> _Data excerpt_:
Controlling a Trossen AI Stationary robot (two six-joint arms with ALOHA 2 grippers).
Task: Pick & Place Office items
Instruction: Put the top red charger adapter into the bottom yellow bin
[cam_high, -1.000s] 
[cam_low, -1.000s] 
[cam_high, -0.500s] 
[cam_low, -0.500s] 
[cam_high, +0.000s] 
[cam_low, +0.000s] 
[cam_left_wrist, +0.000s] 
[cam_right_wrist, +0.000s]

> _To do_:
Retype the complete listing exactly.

> _Result of this task_:
Controlling a Trossen AI Stationary robot (two six-joint arms with ALOHA 2 grippers).
Task: Pick & Place Office items
Instruction: Put the top red charger adapter into the bottom yellow bin
[cam_high, -1.000s] 
[cam_low, -1.000s] 
[cam_high, -0.500s] 
[cam_low, -0.500s] 
[cam_high, +0.000s] 
[cam_low, +0.000s] 
[cam_left_wrist, +0.000s] 
[cam_right_wrist, +0.000s]

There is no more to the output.